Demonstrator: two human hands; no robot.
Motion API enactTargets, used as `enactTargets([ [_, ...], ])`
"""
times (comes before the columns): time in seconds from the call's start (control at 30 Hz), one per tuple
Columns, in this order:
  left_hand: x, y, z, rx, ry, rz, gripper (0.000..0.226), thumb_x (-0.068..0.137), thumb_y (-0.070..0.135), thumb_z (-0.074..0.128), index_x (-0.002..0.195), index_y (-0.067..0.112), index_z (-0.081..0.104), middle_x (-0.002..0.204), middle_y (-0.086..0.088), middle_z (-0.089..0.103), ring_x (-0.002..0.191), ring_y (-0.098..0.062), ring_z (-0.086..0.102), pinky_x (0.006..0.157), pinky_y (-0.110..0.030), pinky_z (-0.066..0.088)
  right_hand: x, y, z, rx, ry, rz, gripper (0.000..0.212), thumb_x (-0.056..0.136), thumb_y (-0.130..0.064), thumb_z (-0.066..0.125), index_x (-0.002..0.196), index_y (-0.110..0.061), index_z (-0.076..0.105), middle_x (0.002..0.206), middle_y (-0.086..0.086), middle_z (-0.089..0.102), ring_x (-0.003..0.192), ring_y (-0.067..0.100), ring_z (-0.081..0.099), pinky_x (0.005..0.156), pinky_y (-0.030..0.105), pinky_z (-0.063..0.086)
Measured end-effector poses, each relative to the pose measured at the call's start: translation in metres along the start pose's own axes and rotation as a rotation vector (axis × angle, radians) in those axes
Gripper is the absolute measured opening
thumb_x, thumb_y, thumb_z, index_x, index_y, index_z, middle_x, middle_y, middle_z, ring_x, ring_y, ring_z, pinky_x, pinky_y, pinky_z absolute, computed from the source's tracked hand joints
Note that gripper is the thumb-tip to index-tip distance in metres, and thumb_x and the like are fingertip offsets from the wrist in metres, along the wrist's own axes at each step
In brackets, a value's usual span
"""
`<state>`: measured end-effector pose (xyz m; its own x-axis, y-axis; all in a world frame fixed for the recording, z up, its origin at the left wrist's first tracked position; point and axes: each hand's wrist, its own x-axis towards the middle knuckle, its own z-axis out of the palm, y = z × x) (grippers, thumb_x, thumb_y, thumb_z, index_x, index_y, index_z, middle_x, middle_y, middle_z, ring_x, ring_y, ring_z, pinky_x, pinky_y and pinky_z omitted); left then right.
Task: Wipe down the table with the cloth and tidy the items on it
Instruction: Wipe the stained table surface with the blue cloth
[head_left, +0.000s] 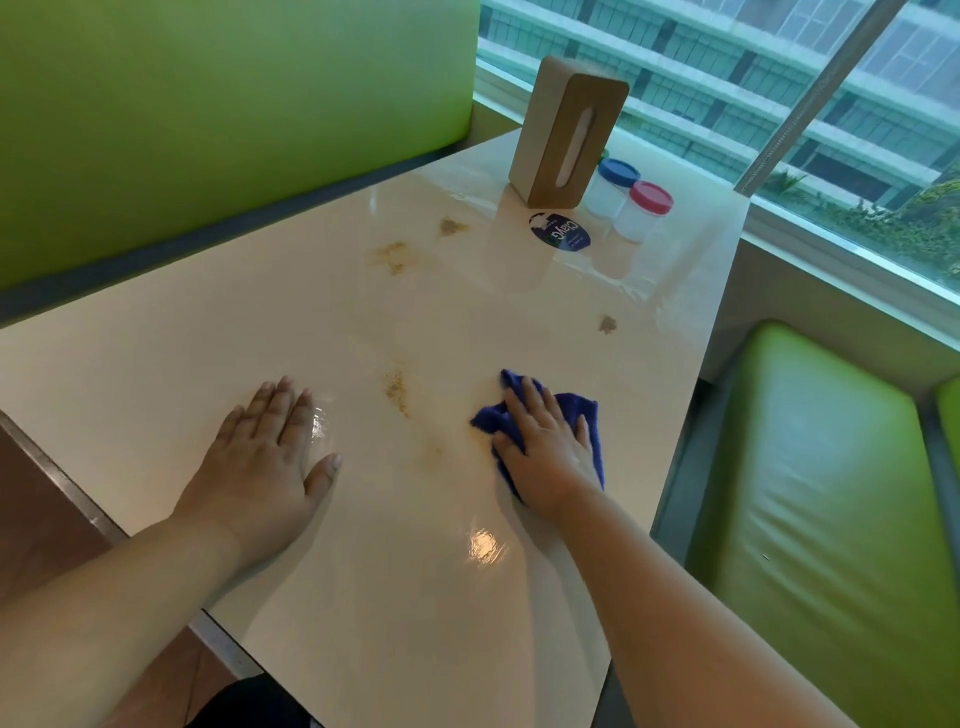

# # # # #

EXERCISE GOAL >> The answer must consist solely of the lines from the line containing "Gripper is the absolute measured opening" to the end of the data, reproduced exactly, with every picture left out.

TASK SOLUTION >>
Gripper is the absolute measured opening
thumb_x, thumb_y, thumb_z, index_x, index_y, index_z, middle_x, middle_y, middle_z, ring_x, ring_y, ring_z, pinky_x, pinky_y, pinky_z absolute, computed from the source's tracked hand joints
Note that gripper is the thumb-tip to index-tip distance in metres, and thumb_x and the like are fingertip offsets from the wrist in metres, along the wrist's own axes at each step
In brackets, a value's usual span
"""
`<state>`: measured end-effector pose (xyz m; its own x-axis, y-axis; all in a world frame fixed for the recording, z up, its origin at the left wrist's first tracked position; point and axes: each hand's wrist, its own x-axis towards the middle knuckle, its own z-axis out of the palm, y = z × x) (grippers, thumb_x, thumb_y, thumb_z, index_x, index_y, index_z, middle_x, middle_y, middle_z, ring_x, ring_y, ring_z, pinky_x, pinky_y and pinky_z omitted); left then right.
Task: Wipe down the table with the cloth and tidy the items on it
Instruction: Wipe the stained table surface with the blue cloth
[head_left, +0.000s] 

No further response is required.